§ **TASK TO CARRY OUT**: Repeat exactly the lines from the line containing "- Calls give" through the last line of the records below, inclusive, and nothing else.

EXERCISE MATERIALS Start Marker

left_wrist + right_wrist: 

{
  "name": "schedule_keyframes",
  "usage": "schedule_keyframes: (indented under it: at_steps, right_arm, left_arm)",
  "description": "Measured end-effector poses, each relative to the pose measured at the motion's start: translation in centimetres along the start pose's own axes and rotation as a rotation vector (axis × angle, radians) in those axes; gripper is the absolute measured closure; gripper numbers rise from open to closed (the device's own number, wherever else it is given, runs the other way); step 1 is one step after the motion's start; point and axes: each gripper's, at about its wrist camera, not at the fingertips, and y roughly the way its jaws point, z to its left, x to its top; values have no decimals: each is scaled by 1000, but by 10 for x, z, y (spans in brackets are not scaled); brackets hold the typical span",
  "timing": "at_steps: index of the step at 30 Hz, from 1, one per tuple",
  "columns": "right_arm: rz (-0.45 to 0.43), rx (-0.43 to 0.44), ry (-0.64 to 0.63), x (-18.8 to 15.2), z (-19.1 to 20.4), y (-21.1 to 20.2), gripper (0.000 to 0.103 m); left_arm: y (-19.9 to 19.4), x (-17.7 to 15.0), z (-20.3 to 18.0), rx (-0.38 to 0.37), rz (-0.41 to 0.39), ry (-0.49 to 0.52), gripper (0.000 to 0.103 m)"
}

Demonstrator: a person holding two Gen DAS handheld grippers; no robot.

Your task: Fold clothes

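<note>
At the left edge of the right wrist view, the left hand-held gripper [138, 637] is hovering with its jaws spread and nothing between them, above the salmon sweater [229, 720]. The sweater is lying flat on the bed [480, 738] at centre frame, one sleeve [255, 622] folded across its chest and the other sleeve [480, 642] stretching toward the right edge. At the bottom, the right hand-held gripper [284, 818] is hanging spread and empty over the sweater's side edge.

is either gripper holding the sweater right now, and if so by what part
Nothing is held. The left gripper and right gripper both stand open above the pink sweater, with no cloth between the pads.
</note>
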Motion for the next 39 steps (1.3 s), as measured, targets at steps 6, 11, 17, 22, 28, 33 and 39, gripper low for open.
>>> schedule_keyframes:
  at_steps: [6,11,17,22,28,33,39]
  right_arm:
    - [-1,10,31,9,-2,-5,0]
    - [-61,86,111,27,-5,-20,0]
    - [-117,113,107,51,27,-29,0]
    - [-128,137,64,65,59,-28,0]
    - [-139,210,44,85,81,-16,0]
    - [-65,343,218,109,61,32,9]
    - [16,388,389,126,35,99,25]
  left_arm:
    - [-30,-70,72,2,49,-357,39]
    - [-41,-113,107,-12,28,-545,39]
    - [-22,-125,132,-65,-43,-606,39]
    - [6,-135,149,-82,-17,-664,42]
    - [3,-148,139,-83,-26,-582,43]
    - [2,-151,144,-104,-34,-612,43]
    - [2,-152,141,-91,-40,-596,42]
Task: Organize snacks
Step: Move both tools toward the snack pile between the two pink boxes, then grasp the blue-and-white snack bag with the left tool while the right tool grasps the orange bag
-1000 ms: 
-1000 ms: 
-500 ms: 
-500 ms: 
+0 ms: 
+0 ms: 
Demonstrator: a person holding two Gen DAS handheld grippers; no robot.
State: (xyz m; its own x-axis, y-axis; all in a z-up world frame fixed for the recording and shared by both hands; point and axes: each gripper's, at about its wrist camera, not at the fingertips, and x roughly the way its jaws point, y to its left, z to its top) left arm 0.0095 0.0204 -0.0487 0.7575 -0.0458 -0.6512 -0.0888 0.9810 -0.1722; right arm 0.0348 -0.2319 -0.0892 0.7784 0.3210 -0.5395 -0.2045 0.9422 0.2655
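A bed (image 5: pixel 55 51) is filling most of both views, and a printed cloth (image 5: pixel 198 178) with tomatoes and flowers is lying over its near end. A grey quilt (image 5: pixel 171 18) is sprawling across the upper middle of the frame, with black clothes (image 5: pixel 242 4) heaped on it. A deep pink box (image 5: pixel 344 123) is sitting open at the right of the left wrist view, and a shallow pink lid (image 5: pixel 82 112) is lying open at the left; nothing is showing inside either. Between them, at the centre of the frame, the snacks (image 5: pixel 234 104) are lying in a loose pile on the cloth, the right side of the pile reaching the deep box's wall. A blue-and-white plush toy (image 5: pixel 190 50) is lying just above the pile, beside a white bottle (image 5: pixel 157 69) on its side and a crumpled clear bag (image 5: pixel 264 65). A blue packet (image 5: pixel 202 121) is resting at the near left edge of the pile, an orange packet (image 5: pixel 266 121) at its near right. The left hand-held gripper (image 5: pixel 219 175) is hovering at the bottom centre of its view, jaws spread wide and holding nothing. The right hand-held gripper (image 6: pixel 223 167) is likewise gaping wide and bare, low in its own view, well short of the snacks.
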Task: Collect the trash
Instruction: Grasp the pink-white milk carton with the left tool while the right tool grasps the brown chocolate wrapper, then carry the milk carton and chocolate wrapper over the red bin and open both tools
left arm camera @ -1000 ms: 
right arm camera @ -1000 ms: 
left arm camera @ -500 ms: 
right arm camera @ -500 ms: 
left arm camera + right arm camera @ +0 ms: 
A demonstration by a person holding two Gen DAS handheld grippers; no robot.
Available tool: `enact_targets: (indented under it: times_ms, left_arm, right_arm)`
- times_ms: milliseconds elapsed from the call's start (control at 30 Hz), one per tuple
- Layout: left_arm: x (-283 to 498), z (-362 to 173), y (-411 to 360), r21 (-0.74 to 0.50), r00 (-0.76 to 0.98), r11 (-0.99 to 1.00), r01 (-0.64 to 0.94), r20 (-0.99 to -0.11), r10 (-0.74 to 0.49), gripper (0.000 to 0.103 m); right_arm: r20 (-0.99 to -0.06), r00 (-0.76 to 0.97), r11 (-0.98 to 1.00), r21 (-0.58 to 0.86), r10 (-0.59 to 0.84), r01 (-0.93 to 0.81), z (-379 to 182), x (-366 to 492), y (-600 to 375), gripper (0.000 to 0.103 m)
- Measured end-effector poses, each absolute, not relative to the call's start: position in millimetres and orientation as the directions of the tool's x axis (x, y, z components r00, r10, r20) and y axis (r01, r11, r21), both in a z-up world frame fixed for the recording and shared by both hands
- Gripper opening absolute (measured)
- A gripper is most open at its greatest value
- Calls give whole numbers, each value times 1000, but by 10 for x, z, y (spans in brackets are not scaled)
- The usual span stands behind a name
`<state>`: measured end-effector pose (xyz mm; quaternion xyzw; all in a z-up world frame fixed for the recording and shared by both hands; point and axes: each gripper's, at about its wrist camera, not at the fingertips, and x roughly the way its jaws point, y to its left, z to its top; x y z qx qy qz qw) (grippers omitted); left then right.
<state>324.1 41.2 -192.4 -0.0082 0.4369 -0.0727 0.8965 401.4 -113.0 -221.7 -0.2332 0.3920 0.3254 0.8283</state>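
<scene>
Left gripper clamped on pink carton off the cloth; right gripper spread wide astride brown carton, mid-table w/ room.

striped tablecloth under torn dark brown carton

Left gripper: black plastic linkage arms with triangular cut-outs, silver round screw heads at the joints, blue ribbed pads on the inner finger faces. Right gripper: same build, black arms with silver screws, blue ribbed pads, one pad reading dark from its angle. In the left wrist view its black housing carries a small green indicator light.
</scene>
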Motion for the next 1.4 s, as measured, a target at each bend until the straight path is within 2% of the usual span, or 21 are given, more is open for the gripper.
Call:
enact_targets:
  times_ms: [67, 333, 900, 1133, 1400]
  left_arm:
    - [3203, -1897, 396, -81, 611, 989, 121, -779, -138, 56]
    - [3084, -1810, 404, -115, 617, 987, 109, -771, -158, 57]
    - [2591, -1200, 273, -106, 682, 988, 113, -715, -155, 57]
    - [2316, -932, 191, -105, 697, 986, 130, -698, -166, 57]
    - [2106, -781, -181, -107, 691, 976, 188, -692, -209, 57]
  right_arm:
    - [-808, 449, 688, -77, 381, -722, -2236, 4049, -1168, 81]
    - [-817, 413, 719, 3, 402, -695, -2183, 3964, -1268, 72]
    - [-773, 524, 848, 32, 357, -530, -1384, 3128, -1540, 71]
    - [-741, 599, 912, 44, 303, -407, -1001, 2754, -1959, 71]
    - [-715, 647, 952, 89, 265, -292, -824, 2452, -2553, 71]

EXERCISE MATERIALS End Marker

§ **ANSWER SPACE**:
- Calls give whole numbers, each value times 1000, but by 10 for x, z, y (spans in brackets are not scaled)
- The usual span stands behind a name
`<state>`: measured end-effector pose (xyz mm; quaternion xyzw; all in a z-up world frame fixed for the recording and shared by both hands; point and axes: each gripper's, at about its wrist camera, not at the fingertips, and x roughly the way its jaws point, y to its left, z to its top; x y z qx qy qz qw) (grippers omitted); left then right.
<state>324.1 41.2 -192.4 -0.0082 0.4369 -0.0727 0.8965 401.4 -113.0 -221.7 -0.2332 0.3920 0.3254 0.8283</state>
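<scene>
Left gripper clamped on pink carton off the cloth; right gripper spread wide astride brown carton, mid-table w/ room.

striped tablecloth under torn dark brown carton

Left gripper: black plastic linkage arms with triangular cut-outs, silver round screw heads at the joints, blue ribbed pads on the inner finger faces. Right gripper: same build, black arms with silver screws, blue ribbed pads, one pad reading dark from its angle. In the left wrist view its black housing carries a small green indicator light.
</scene>
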Motion for the next 1.4 s, as measured, a target at each bend until the straight path is within 2% of the usual span, or 21 are given, more is open for the gripper.
Call:
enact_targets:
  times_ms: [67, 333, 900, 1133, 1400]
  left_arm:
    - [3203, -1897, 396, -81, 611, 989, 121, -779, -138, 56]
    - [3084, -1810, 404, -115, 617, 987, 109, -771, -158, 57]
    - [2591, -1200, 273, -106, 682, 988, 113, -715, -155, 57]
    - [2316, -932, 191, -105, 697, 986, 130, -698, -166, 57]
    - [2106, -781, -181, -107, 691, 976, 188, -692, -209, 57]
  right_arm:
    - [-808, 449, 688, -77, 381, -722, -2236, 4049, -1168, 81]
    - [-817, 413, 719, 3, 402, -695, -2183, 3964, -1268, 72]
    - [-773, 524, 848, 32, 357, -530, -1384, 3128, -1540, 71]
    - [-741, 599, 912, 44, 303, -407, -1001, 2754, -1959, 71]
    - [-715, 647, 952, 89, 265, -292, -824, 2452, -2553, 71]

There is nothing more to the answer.